• **Problem to work on**
Print the entries exactly; skip the pictures.

• **Records from a data source**

════════════════

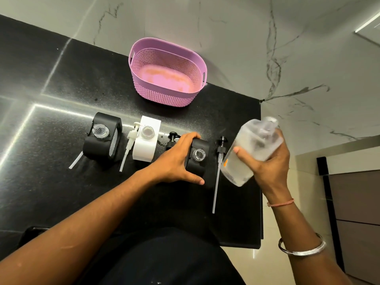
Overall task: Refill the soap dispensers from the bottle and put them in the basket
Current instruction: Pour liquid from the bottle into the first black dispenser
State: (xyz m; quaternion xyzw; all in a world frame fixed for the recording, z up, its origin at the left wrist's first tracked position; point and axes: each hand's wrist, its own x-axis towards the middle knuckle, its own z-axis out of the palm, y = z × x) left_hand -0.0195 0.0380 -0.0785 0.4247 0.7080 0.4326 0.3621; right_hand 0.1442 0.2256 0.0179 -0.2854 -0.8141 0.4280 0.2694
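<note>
The left hand (178, 159) wraps round the near black dispenser (197, 158), hiding its left side and most of a black pump (173, 138) lying behind it. The right hand (269, 161) grips the clear bottle (251, 149), tilted and motion-blurred, its contents hard to judge. Another black pump (221, 149) lies between them on the dark counter (61, 79). Further left stand the white dispenser (146, 138), a white pump (129, 142) beside it, and a second black dispenser (102, 135), all uncapped. The pink basket (167, 72) sits behind

A polished black speckled stone countertop (61, 83) was backed by a white grey-veined marble wall (236, 38).
</note>
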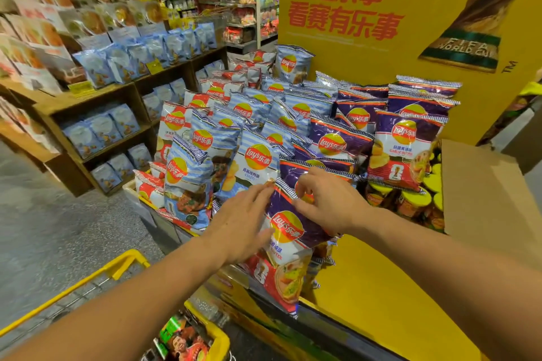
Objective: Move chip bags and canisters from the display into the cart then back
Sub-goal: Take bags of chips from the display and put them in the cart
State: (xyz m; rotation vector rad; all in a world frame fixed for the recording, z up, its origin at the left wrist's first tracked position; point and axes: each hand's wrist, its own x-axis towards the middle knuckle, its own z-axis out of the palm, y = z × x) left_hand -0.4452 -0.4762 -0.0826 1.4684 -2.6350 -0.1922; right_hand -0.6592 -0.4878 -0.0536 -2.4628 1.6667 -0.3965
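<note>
A purple chip bag hangs over the front edge of the yellow display. My right hand pinches its top edge. My left hand lies against the bag's left side, fingers straight. Behind stand several blue-striped chip bags and more purple bags. Yellow-lidded canisters sit low at the right. The yellow-rimmed cart is at the bottom left, with a green and red package inside it.
A brown cardboard flap stands at the display's right. A tall yellow sign rises behind the bags. Wooden shelves with pale blue bags line the left side. Grey floor lies between them and the cart.
</note>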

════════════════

• **Answer to the exercise**
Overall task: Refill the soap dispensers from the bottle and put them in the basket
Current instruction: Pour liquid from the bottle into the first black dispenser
State: (xyz m; quaternion xyzw; all in a world frame fixed for the recording, z up, its origin at the left wrist's first tracked position; point and axes: each hand's wrist, its own x-axis towards the middle knuckle, its own z-axis out of the palm, y = z × x) left_hand -0.0195 0.0380 -0.0785 0.4247 0.7080 0.4326 0.3621; right_hand 0.1442 0.2256 0.0179 -0.2854 -0.8141 0.4280 0.2694
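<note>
The left hand (178, 159) wraps round the near black dispenser (197, 158), hiding its left side and most of a black pump (173, 138) lying behind it. The right hand (269, 161) grips the clear bottle (251, 149), tilted and motion-blurred, its contents hard to judge. Another black pump (221, 149) lies between them on the dark counter (61, 79). Further left stand the white dispenser (146, 138), a white pump (129, 142) beside it, and a second black dispenser (102, 135), all uncapped. The pink basket (167, 72) sits behind

A polished black speckled stone countertop (61, 83) was backed by a white grey-veined marble wall (236, 38).
</note>
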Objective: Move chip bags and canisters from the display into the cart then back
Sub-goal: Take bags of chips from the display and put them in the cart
State: (xyz m; rotation vector rad; all in a world frame fixed for the recording, z up, its origin at the left wrist's first tracked position; point and axes: each hand's wrist, its own x-axis towards the middle knuckle, its own z-axis out of the palm, y = z × x) left_hand -0.4452 -0.4762 -0.0826 1.4684 -2.6350 -0.1922; right_hand -0.6592 -0.4878 -0.0536 -2.4628 1.6667 -0.3965
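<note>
A purple chip bag hangs over the front edge of the yellow display. My right hand pinches its top edge. My left hand lies against the bag's left side, fingers straight. Behind stand several blue-striped chip bags and more purple bags. Yellow-lidded canisters sit low at the right. The yellow-rimmed cart is at the bottom left, with a green and red package inside it.
A brown cardboard flap stands at the display's right. A tall yellow sign rises behind the bags. Wooden shelves with pale blue bags line the left side. Grey floor lies between them and the cart.
</note>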

This finishes the answer to the exercise.